YOUR ASSIGNMENT:
When you return the data, keep every word exact and include none of the images.

DATA:
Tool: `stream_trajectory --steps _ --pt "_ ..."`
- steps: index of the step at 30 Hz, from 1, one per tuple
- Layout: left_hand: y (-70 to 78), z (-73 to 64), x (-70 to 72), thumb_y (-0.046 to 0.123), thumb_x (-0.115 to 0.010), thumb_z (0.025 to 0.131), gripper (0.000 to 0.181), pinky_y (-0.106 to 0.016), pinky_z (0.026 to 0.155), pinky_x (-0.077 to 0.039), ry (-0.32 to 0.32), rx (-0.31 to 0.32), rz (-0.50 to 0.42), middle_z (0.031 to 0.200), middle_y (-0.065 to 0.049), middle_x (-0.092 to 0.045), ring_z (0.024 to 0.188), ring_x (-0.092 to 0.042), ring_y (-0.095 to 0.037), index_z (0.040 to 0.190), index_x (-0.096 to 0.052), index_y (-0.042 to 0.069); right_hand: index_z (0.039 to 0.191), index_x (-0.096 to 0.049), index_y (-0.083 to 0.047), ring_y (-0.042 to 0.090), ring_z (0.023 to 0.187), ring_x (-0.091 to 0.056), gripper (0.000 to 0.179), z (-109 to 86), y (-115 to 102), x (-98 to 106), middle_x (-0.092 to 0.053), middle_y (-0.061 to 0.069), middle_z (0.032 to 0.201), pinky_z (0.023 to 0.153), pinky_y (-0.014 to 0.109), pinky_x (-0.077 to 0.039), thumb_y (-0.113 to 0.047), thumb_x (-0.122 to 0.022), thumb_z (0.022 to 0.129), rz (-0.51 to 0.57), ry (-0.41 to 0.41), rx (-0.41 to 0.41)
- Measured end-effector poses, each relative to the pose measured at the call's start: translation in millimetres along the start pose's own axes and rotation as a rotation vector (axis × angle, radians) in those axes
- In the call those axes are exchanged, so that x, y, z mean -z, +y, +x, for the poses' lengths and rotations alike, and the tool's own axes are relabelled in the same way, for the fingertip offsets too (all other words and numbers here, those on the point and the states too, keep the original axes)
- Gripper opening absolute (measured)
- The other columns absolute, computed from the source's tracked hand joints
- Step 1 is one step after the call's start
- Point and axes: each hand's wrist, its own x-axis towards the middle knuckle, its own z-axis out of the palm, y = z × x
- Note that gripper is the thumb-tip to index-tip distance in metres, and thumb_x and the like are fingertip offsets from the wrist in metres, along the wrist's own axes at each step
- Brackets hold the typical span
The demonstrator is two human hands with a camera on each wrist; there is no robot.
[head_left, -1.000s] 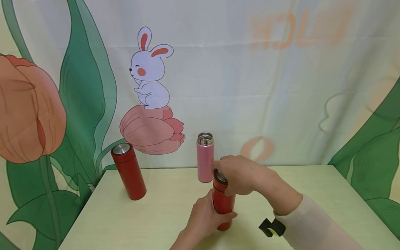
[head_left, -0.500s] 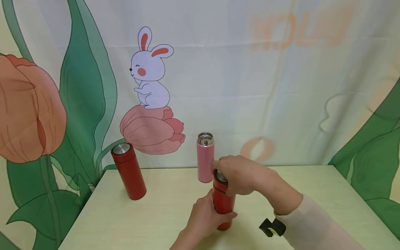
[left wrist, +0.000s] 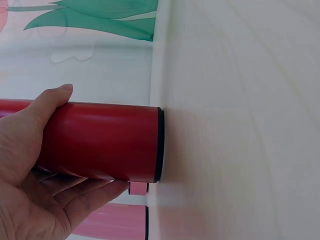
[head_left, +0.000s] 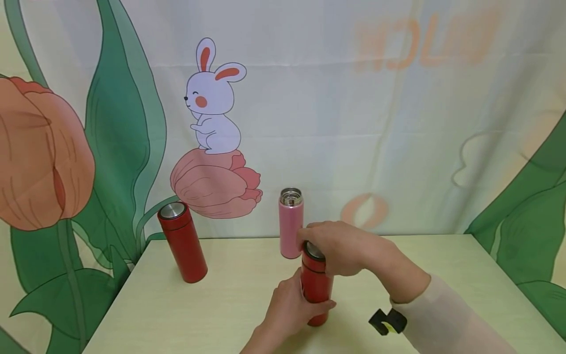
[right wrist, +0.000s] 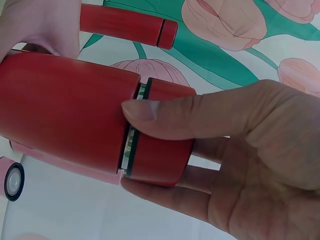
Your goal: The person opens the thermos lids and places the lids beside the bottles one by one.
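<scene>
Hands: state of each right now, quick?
Left hand: closed around the red flask's body, which stands on the table.
Right hand: closed around that flask's lid.

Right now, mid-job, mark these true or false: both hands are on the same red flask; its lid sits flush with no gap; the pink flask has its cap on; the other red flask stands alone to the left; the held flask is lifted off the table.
1. Both hands grip the near red cylindrical flask: true. The left hand holds its body and the right hand holds its red lid.
2. The lid sits flush: false. A gap shows at the seam.
3. The pink metal flask is capped: false. Its steel mouth is open.
4. The second red flask stands alone at left: true.
5. The held flask is lifted: false. Its base rests on the pale table.
</scene>
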Motion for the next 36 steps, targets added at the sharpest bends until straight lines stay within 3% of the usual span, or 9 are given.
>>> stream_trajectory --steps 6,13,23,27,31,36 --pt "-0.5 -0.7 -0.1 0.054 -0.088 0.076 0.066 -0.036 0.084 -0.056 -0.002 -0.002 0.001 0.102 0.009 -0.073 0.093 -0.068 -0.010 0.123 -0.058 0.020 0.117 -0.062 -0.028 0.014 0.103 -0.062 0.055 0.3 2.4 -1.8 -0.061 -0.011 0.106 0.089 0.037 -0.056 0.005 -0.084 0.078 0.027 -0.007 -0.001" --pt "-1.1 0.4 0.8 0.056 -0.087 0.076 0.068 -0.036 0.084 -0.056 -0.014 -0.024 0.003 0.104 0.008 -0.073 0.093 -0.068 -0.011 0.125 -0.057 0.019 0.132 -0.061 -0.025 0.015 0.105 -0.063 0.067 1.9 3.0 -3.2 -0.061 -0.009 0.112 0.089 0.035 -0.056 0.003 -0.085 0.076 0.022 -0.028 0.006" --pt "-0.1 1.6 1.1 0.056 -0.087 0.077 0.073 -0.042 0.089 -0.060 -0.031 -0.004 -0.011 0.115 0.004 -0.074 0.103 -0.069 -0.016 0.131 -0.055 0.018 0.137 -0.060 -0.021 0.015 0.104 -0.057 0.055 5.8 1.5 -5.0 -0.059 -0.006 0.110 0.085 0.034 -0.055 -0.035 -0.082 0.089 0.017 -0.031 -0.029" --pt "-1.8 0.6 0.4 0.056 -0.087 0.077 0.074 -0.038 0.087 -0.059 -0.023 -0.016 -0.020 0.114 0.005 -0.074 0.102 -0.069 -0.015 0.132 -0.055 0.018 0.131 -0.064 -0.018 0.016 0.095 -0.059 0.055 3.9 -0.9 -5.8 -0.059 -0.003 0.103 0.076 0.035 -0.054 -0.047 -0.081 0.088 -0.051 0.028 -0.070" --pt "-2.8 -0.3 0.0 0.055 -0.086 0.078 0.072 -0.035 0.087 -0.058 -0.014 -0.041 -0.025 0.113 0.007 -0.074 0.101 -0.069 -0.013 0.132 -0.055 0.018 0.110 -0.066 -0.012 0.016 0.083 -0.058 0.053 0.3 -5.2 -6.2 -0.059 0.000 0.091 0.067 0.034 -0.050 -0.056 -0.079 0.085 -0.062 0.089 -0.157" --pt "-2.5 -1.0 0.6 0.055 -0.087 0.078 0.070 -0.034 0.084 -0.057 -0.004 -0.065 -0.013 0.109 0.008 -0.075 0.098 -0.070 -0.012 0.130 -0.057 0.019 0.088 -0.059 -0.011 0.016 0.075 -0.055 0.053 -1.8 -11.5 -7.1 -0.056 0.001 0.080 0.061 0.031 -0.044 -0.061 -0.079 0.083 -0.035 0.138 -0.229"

FINISHED TASK:
Tool: `stream_trajectory --steps _ --pt "_ ..."`
- steps: index of the step at 30 Hz, from 1, one per tuple
- Layout: left_hand: y (-70 to 78), z (-73 to 64), x (-70 to 72), thumb_y (-0.046 to 0.123), thumb_x (-0.115 to 0.010), thumb_z (0.025 to 0.131), gripper (0.000 to 0.181), pinky_y (-0.106 to 0.016), pinky_z (0.026 to 0.155), pinky_x (-0.077 to 0.039), ry (-0.32 to 0.32), rx (-0.31 to 0.32), rz (-0.50 to 0.42), middle_z (0.031 to 0.200), middle_y (-0.065 to 0.049), middle_x (-0.092 to 0.045), ring_z (0.024 to 0.188), ring_x (-0.092 to 0.042), ring_y (-0.095 to 0.037), index_z (0.040 to 0.190), index_x (-0.096 to 0.052), index_y (-0.042 to 0.069); right_hand: index_z (0.039 to 0.191), index_x (-0.096 to 0.049), index_y (-0.083 to 0.047), ring_y (-0.042 to 0.090), ring_z (0.023 to 0.187), ring_x (-0.091 to 0.056), gripper (0.000 to 0.179), z (-109 to 86), y (-115 to 102), x (-98 to 106), middle_x (-0.092 to 0.053), middle_y (-0.061 to 0.069), middle_z (0.032 to 0.201), pinky_z (0.023 to 0.153), pinky_y (-0.014 to 0.109), pinky_x (-0.077 to 0.039), thumb_y (-0.113 to 0.047), thumb_x (-0.122 to 0.022), thumb_z (0.022 to 0.129), rz (-0.51 to 0.57), ry (-0.41 to 0.41), rx (-0.41 to 0.41)
- Measured end-effector poses, each relative to the pose measured at the call's start: translation in millimetres along the start pose's own axes and rotation as a rotation vector (axis × angle, radians) in those axes
- In the call those axes are exchanged, so that x, y, z mean -z, +y, +x, for the poses' lengths and rotations alike, and the tool's own axes are relabelled in the same way, for the fingertip offsets too (all other words and numbers here, those on the point and the states too, keep the original axes)
- Gripper opening absolute (measured)
- The other columns absolute, computed from the source's tracked hand joints
- Step 1 is one step after the call's start
- Point and axes: each hand's wrist, its own x-axis towards the middle knuckle, its own z-axis out of the palm, y = z × x
- Note that gripper is the thumb-tip to index-tip distance in metres, and thumb_x and the like are fingertip offsets from the wrist in metres, along the wrist's own axes at each step
- Brackets hold the typical span
The demonstrator is two human hands with a camera on each wrist; there is no robot.
[head_left, -1.000s] 
[head_left, -0.500s] 
[left wrist, +0.000s] 
[head_left, +0.000s] 
[right wrist, +0.000s] 
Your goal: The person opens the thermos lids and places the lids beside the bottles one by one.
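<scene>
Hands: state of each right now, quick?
Left hand: closed around the red flask's body, which stands on the table.
Right hand: closed around that flask's lid.

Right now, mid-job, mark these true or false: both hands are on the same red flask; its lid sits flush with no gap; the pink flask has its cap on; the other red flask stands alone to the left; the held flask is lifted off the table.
1. Both hands grip the near red cylindrical flask: true. The left hand holds its body and the right hand holds its red lid.
2. The lid sits flush: false. A gap shows at the seam.
3. The pink metal flask is capped: false. Its steel mouth is open.
4. The second red flask stands alone at left: true.
5. The held flask is lifted: false. Its base rests on the pale table.
</scene>
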Motion for the next 36 steps, targets added at the sharpest bends until straight lines stay within 3% of the usual span, or 9 are given.
>>> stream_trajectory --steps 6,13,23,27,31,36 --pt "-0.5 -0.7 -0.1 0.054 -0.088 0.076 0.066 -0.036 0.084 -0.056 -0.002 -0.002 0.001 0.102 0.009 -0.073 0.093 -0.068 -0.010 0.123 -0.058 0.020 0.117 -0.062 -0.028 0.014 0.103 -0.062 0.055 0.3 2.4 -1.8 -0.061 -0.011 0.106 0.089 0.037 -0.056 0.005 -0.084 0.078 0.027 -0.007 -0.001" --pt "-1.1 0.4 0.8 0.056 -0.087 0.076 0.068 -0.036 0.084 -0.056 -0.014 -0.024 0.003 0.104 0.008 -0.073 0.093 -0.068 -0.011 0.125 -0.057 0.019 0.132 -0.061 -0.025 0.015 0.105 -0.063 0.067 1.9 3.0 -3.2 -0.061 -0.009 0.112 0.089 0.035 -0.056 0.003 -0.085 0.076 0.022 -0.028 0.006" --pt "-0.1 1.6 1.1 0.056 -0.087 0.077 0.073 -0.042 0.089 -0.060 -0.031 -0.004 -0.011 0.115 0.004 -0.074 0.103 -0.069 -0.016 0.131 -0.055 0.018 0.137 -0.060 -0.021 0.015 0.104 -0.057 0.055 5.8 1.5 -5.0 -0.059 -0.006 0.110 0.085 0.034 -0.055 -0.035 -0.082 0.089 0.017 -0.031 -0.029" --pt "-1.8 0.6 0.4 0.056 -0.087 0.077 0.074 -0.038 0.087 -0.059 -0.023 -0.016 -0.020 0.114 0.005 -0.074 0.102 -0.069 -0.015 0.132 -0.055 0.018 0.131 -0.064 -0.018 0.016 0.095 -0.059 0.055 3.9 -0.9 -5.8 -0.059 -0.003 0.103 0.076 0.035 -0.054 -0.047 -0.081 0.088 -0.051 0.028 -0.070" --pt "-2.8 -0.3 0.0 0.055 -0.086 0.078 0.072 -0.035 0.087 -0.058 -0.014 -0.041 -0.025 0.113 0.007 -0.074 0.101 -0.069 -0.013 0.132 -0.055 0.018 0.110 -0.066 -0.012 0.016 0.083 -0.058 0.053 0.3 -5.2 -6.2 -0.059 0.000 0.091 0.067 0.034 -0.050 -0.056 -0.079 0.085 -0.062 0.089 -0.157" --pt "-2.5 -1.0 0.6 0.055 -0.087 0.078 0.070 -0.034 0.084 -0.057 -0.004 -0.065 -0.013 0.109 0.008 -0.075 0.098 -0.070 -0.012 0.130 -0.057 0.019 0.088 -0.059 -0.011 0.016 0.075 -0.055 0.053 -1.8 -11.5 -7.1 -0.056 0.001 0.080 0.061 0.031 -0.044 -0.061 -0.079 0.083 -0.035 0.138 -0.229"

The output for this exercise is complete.